_About this task_. Could you retype, exactly as written, every line from the top of the records through the line that contains "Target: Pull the"?
Start of Records shown
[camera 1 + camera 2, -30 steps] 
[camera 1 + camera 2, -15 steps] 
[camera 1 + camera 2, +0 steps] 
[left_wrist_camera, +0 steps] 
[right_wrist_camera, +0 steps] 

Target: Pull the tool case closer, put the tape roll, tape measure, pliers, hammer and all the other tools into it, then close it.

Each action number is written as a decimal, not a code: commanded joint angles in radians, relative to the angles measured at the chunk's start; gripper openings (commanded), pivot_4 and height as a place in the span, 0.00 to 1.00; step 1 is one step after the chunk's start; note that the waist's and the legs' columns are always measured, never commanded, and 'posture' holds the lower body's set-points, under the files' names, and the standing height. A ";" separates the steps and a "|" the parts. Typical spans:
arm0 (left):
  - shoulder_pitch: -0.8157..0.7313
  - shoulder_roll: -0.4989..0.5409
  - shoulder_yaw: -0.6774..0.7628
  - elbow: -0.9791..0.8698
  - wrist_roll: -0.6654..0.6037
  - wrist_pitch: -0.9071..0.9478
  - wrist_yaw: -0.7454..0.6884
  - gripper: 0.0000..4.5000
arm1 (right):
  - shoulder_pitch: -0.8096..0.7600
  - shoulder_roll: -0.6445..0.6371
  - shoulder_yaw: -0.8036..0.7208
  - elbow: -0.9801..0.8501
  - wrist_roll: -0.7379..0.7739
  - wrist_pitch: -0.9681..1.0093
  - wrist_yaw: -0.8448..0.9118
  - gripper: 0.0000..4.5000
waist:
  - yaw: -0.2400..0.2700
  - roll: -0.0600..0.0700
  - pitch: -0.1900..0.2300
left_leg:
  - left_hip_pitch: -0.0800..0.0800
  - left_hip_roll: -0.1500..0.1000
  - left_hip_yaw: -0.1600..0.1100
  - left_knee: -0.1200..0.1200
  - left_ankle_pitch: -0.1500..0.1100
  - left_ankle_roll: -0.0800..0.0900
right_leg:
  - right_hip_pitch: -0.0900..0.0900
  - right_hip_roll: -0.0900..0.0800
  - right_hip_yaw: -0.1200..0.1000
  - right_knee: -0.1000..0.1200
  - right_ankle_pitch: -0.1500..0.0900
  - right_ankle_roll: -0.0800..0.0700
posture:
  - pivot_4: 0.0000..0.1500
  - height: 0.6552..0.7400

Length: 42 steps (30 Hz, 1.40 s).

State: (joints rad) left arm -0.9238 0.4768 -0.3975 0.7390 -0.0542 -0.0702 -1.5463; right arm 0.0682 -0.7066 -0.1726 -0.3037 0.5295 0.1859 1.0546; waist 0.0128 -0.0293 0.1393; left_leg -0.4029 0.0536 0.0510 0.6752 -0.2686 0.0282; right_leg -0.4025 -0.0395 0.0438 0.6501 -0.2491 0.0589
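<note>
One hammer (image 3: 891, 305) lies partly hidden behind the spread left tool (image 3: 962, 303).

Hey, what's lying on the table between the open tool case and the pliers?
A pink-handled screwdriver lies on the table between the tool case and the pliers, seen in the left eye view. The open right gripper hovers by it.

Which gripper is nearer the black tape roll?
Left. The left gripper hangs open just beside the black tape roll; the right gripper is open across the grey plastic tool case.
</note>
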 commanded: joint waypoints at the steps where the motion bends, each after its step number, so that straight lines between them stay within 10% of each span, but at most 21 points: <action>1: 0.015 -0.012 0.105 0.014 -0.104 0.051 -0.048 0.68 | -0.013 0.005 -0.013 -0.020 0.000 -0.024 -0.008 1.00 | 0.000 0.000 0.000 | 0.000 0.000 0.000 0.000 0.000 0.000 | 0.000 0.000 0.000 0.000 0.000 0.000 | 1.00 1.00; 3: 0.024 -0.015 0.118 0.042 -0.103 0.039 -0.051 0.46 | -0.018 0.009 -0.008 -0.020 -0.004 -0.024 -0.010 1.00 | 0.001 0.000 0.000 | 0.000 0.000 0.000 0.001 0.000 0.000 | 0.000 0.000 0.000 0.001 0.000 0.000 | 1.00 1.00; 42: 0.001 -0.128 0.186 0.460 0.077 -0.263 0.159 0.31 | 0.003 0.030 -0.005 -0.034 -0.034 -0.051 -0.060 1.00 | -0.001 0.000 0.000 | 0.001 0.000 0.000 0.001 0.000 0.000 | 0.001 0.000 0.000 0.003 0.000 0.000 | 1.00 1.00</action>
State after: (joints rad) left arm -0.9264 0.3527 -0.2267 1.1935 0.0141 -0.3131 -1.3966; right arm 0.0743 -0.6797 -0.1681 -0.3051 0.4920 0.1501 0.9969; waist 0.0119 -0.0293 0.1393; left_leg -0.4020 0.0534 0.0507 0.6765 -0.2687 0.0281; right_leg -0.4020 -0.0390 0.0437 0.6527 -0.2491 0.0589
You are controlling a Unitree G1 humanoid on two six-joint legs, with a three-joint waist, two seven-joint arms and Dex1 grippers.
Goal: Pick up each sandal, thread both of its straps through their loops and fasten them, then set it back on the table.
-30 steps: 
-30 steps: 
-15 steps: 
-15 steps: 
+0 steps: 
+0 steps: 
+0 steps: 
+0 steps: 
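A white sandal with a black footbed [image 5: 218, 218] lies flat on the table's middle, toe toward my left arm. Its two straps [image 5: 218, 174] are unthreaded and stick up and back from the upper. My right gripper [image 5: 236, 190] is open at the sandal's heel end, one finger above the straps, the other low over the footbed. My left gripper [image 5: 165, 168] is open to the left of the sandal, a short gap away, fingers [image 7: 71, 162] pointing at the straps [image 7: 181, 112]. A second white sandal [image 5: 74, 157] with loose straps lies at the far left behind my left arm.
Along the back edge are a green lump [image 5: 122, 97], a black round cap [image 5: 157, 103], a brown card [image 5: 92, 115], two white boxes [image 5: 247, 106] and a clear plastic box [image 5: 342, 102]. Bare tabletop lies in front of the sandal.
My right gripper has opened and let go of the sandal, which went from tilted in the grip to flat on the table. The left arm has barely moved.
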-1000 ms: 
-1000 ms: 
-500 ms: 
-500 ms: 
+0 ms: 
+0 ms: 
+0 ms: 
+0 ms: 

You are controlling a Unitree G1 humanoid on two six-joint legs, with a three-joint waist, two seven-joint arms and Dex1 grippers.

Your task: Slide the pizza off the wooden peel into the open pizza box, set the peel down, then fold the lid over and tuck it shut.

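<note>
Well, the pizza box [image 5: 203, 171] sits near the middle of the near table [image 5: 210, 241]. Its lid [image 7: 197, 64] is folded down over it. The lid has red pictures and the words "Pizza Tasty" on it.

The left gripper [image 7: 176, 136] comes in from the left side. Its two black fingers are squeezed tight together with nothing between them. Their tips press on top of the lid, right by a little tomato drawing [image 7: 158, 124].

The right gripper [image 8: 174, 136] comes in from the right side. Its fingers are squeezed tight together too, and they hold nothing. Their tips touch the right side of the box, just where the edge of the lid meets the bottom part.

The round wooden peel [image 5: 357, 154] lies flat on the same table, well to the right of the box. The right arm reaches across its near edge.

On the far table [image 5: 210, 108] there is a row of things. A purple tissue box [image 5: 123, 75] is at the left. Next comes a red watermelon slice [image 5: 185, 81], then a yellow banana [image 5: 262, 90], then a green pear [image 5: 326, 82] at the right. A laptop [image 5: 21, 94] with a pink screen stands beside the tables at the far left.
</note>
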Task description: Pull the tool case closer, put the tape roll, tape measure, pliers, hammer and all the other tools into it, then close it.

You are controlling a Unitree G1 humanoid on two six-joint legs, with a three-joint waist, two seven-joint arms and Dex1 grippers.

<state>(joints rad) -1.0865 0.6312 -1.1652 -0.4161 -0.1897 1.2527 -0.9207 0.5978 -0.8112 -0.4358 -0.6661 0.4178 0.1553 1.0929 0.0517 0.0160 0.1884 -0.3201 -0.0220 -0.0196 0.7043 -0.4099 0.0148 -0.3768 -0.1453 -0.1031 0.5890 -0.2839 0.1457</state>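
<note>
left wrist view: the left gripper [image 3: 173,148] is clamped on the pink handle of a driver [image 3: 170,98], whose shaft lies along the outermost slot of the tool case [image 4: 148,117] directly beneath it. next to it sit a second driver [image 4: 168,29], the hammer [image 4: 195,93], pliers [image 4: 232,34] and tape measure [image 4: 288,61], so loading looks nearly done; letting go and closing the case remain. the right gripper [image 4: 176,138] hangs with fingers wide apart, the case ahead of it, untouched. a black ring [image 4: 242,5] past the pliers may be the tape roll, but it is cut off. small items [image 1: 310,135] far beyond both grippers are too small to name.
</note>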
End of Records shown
_Answer below_.
[camera 1 + camera 2, -30 steps] 
[camera 1 + camera 2, -15 steps] 
[camera 1 + camera 2, +0 steps] 
[left_wrist_camera, +0 steps] 
[right_wrist_camera, +0 steps] 

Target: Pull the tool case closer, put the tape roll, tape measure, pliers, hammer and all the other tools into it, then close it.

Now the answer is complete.